**TASK GOAL:** Reply with nothing but the number of lines in the data below where the word "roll" occurs.

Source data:
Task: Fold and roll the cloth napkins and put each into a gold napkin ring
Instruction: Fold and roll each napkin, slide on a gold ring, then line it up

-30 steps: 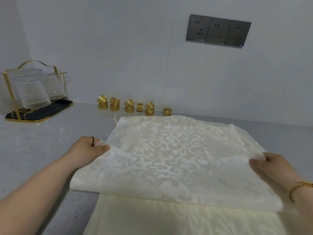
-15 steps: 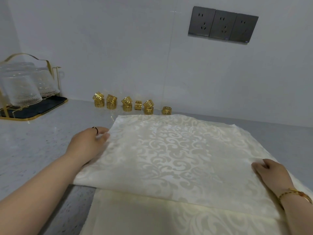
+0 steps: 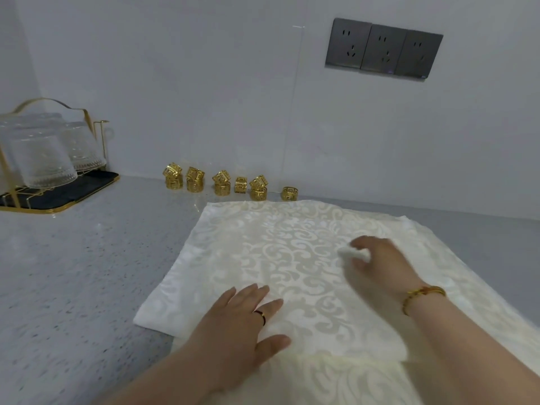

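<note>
A cream damask napkin, folded over, lies flat on the grey counter. It rests on another cream napkin that shows at the near edge and to the right. My left hand lies flat on the napkin's near left part, fingers spread, holding nothing. My right hand is blurred over the napkin's right part, fingers bent, with a small white patch at the fingertips; I cannot tell whether it pinches cloth. Several gold napkin rings stand in a row against the wall, some stacked in twos.
A gold wire rack on a black tray holds upturned glasses at the far left. Dark wall sockets sit above the counter at the right. Bare grey counter stretches left of the napkins.
Both hands have let go of the napkin's side edges and moved inward onto its top surface. The lifted fold now lies flat.
</note>
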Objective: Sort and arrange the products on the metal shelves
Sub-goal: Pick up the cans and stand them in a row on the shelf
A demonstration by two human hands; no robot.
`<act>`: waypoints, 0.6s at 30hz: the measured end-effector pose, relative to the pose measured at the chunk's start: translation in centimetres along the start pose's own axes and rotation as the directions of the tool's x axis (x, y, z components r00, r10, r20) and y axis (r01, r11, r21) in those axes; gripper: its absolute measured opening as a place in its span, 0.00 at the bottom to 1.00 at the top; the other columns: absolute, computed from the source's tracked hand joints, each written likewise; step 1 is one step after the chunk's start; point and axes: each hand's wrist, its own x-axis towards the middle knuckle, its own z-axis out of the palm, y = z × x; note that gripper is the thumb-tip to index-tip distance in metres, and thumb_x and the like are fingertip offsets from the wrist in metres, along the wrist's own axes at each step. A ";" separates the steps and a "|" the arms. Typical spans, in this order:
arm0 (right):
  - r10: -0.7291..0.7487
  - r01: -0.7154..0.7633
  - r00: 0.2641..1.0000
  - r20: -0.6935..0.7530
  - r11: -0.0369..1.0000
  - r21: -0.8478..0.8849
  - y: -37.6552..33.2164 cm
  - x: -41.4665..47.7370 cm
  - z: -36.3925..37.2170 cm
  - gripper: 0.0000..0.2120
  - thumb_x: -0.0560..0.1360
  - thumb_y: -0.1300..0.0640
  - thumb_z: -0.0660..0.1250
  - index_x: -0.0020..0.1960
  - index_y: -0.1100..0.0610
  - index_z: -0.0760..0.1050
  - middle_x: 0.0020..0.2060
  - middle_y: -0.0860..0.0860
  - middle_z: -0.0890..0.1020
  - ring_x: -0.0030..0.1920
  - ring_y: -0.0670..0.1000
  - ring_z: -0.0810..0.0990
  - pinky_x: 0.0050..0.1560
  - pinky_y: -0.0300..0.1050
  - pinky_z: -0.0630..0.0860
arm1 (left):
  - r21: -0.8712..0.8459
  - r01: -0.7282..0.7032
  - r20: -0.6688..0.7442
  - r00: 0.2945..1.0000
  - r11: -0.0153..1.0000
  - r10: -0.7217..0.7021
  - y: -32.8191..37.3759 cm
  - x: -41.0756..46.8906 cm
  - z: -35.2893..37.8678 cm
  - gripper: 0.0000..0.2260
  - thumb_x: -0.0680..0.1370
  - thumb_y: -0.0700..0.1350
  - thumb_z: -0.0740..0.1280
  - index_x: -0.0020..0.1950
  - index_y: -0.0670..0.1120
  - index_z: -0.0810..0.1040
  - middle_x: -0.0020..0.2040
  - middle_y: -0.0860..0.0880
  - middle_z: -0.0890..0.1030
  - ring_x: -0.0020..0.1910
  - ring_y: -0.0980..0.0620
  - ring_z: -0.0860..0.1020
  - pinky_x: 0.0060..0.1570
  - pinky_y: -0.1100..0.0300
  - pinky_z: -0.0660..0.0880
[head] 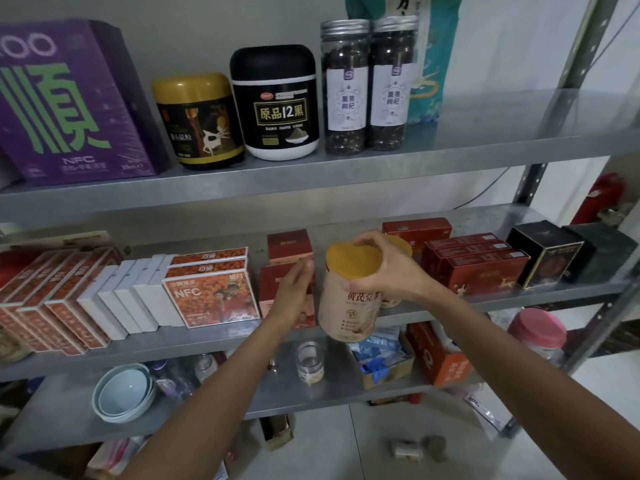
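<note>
Risk: right hand [384,268] grips the tan jar [349,313] up by its lid, tilted at the middle shelf [207,341] front lip, so it could slip off or clip the red box [272,289] under the flat, open left hand [294,289].

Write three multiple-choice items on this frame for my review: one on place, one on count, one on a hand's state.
1. Where do the stacked bowls sit? A) beside the purple box B) on the lower shelf C) on the floor
2. How many tall silver-lidded jars stand on the top shelf? A) one B) two C) four
3. What is the right hand doing? A) hanging free B) pressing the purple box C) holding the beige jar in its grip
Answers: 1 B, they lie at that shelf's left; 2 B, a pair stands side by side; 3 C, its fingers curl round the jar's top.
</note>
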 end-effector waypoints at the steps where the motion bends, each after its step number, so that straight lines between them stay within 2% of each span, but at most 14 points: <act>1: -0.016 0.016 1.000 0.022 0.999 0.030 -0.3 -0.5 -0.6 0.34 0.62 0.50 0.81 0.63 0.46 0.69 0.60 0.44 0.73 0.62 0.48 0.73 0.59 0.48 0.74 | -0.069 0.031 0.047 0.999 0.997 -0.027 0.6 -0.2 0.3 0.24 0.80 0.60 0.55 0.68 0.48 0.75 0.69 0.47 0.75 0.69 0.48 0.71 0.71 0.47 0.65; 3: -0.036 0.028 0.998 0.055 0.992 0.126 -0.9 -1.3 -1.7 0.31 0.62 0.47 0.81 0.60 0.47 0.72 0.60 0.45 0.76 0.62 0.46 0.75 0.58 0.47 0.75 | -0.188 0.115 0.167 0.982 0.975 -0.084 1.6 -0.8 1.0 0.28 0.76 0.67 0.52 0.63 0.51 0.78 0.64 0.48 0.80 0.64 0.49 0.77 0.66 0.46 0.71; 5: -0.037 0.024 0.998 0.058 0.975 0.220 -1.4 -2.1 -2.5 0.29 0.60 0.43 0.81 0.58 0.46 0.75 0.59 0.45 0.79 0.59 0.44 0.78 0.56 0.44 0.76 | -0.282 0.252 0.317 0.935 0.926 -0.158 2.1 -1.7 1.7 0.31 0.75 0.70 0.50 0.63 0.52 0.78 0.61 0.47 0.81 0.60 0.49 0.80 0.55 0.51 0.79; 7: -0.012 0.002 0.999 0.032 0.951 0.309 -1.6 -2.5 -3.0 0.28 0.58 0.40 0.78 0.55 0.46 0.77 0.55 0.46 0.83 0.54 0.45 0.82 0.51 0.44 0.78 | -0.357 0.370 0.422 0.883 0.857 -0.206 2.5 -2.7 2.8 0.32 0.74 0.71 0.50 0.60 0.52 0.82 0.59 0.45 0.83 0.59 0.47 0.81 0.49 0.53 0.80; 9: 0.047 -0.039 0.999 -0.011 0.924 0.381 -1.4 -2.7 -3.1 0.26 0.58 0.39 0.75 0.52 0.49 0.79 0.47 0.47 0.85 0.46 0.45 0.84 0.44 0.40 0.78 | -0.460 0.445 0.464 0.858 0.768 -0.219 2.6 -3.4 4.0 0.32 0.73 0.71 0.52 0.56 0.51 0.85 0.58 0.43 0.83 0.58 0.44 0.81 0.51 0.49 0.79; 11: 0.109 -0.078 0.993 -0.049 0.901 0.427 -1.1 -2.6 -3.0 0.23 0.61 0.38 0.74 0.48 0.52 0.80 0.39 0.46 0.85 0.39 0.45 0.84 0.37 0.37 0.77 | -0.569 0.524 0.520 0.826 0.633 -0.216 2.8 -4.0 5.0 0.35 0.73 0.72 0.53 0.61 0.48 0.82 0.63 0.40 0.79 0.60 0.41 0.79 0.59 0.43 0.74; 13: 0.168 -0.121 0.984 -0.055 0.867 0.484 -0.5 -2.5 -2.8 0.19 0.67 0.39 0.73 0.46 0.54 0.80 0.35 0.47 0.85 0.36 0.46 0.84 0.35 0.36 0.76 | -0.619 0.596 0.569 0.789 0.512 -0.232 3.2 -4.6 5.9 0.36 0.74 0.72 0.56 0.66 0.45 0.79 0.65 0.39 0.78 0.60 0.40 0.79 0.61 0.43 0.73; 15: 0.237 -0.165 0.970 -0.059 0.814 0.557 0.0 -2.4 -2.5 0.19 0.71 0.40 0.72 0.50 0.55 0.80 0.40 0.51 0.86 0.40 0.50 0.86 0.40 0.41 0.80 | -0.645 0.635 0.582 0.769 0.426 -0.265 3.9 -5.2 6.9 0.35 0.75 0.70 0.58 0.64 0.42 0.80 0.62 0.38 0.80 0.56 0.39 0.81 0.54 0.45 0.78; 18: 0.340 -0.231 0.940 -0.025 0.688 0.688 0.8 -2.3 -2.2 0.28 0.70 0.41 0.73 0.60 0.59 0.78 0.48 0.58 0.85 0.49 0.58 0.85 0.56 0.55 0.80 | -0.685 0.660 0.570 0.749 0.307 -0.338 5.2 -6.1 8.1 0.34 0.76 0.68 0.60 0.64 0.40 0.77 0.58 0.36 0.81 0.52 0.38 0.82 0.52 0.44 0.78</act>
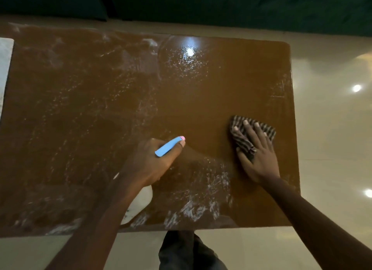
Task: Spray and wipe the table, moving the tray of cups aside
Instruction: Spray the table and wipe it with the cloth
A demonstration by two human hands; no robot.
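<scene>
Floor (332, 128): glossy beige, right of the grip, lamp glints reflected.
Upholstery (241, 8): dark green, seen far beyond the grip.

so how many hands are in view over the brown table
2. The left hand grips a white spray bottle with a blue trigger near the front edge; the right hand presses a striped cloth near the right edge.

The left hand (155, 161) and forearm are covering most of the spray bottle (168, 147), leaving only its blue top and a slice of white body showing. The right hand (259, 155) is hiding the striped cloth's (242, 142) middle. The picture's left edge is cutting off the table (120, 88) and a pale slab (5, 68), too cropped to identify.
</scene>
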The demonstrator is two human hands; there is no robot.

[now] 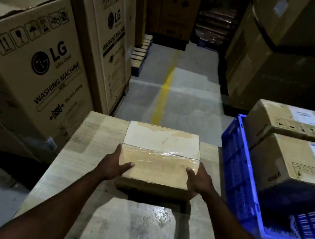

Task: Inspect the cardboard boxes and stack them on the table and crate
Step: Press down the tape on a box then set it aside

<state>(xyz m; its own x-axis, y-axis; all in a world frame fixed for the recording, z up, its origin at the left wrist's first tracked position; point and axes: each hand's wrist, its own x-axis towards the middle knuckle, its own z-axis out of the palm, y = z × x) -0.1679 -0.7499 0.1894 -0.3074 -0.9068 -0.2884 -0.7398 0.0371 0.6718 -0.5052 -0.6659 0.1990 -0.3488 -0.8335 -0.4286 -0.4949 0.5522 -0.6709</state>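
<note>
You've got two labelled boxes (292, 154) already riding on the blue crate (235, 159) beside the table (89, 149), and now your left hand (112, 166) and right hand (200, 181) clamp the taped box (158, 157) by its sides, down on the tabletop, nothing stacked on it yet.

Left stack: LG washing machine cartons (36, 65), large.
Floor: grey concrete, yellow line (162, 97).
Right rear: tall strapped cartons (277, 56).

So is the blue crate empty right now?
No, the blue crate carries two cardboard boxes, each with a white label on top.
</note>
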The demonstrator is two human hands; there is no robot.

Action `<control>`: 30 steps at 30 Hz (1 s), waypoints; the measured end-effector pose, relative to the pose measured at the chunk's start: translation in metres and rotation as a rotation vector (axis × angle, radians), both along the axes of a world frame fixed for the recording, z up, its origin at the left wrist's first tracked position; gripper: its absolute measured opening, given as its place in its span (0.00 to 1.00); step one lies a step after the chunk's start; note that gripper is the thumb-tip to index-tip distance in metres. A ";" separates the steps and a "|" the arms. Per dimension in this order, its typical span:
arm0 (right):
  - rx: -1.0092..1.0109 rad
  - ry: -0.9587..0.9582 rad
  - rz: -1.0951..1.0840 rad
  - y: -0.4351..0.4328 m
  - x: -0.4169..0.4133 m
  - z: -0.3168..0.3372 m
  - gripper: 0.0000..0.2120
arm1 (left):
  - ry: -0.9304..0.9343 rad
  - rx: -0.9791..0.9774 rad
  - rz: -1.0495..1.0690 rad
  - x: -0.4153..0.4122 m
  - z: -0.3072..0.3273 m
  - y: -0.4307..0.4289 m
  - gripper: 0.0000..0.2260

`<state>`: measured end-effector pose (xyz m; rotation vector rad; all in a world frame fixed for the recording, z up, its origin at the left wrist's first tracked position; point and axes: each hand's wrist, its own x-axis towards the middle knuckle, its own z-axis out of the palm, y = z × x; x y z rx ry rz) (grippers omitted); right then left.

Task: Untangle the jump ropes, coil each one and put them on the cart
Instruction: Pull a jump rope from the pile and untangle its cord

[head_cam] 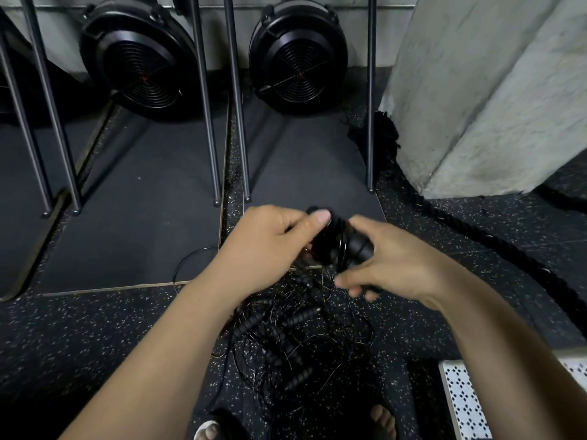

**RESULT:** 2